This document defines a LURK extension for TLS 1.3. This document assume s the reader is familiar with [I-D.mglt-lurk-lurk] that describes the LURK architecture as well as the LURK Protocol and the integration of the LURK extensions. The motivations for the LURK Extension TLS 1.3 are similar to those for the LURK extension of TLS 1.2 [I-D.mglt-lurk-tls12].

LURK defines an interface to a Cryptographic Service that stores the security credentials - Typically the PSKs and private keys. Interactions with the Cryptographic Service can be performed by the TLS Client as well as by the TLS Server.

The TLS Server expects from the Cryptographic Service:

• To retrieve the necessary keys to complete the handshake. This typically includes the [sender]_handshake_traffic_secret to generate the keys necessary to encrypt the handshake extensions and messages, the [sender]_application_traffic_secret_N keys to protect the application data or the exporter_master_secret when needed.
• To generate of Handshake message or extensions that authenticate the TLS Server. This typically includes the CertificateVerify and Finished message.
• To retrieve NewSessionTicket to enable the TLS Client to perform session resumption.

The TLS Client expetcs from the Cryptographic Service:

• To retrieve the necessary keys to complete the handshake.
• To "provision" resumption_master_secret, so the PSK can be used when the TLS Client is using session resumption using a NewSession ticket.
• To generate of Handshake message or extensions that authenticate the TLS Client.

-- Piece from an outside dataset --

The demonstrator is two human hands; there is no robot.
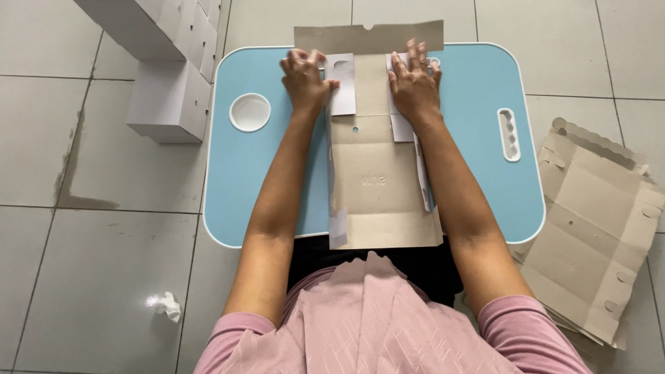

This typically includes the CertificateVerify and Finished message.

Note that the TLS Server MAY interact with a single exchange with the Cryptographic Service, the TLS Client is expected to retrieve the [sender]_handshake_traffic_secret to generate the keys encrypt the handshake extensions and messages to decrypt the messages/extensions received from the TLS Server, prior to request for the generation of the CertificateVerify or Finished message.

2. LURK Header

LURK / TLS 1.3 is a LURK Extension that introduces a new designation "tls13". This document assumes that Extension is defined with designation set to "tls13" and version set to 1. The LURK Extension extends the LURKHeader structure defined in [I-D.mglt-lurk-lurk] as follows:

enum {
    tls13 (2), (255)
} Designation;

enum {
   capabilities (0), ping (1), rsa_master (2),
   rsa_extended_master (3), ecdhe (4), (255)
}TLS13Type;


enum {
    // generic values reserved or aligned with the
    // LURK Protocol
    request (0), success (1), undefined_error (2),
    invalid_payload_format (3),

    //code points for ecdhe authentication
    invalid_ec_type (9), invalid_ec_curve (10),
    invalid_poo_prf (11), invalid_poo (12), (255)
}TLS13Status

struct {
     Designation designation = "tls12";
     int8 version = 1;
} Extension;

struct {
    Extension extension;
    select( Extension ){
        case ("tls13", 1):
            TLS12Type;
    } type;
    select( Extension ){
        case ("tls13", 1):
            TLS13Status;
    } status;
    uint64 id;
    unint32 length;
} LURKHeader;

3. handshake_server_key

This exchange is only expected to be performed by a TLS Client. The server_handshake_key is necessary for the TLS Client to decrypt the handshake message/extensions encrypted by the TLS Server.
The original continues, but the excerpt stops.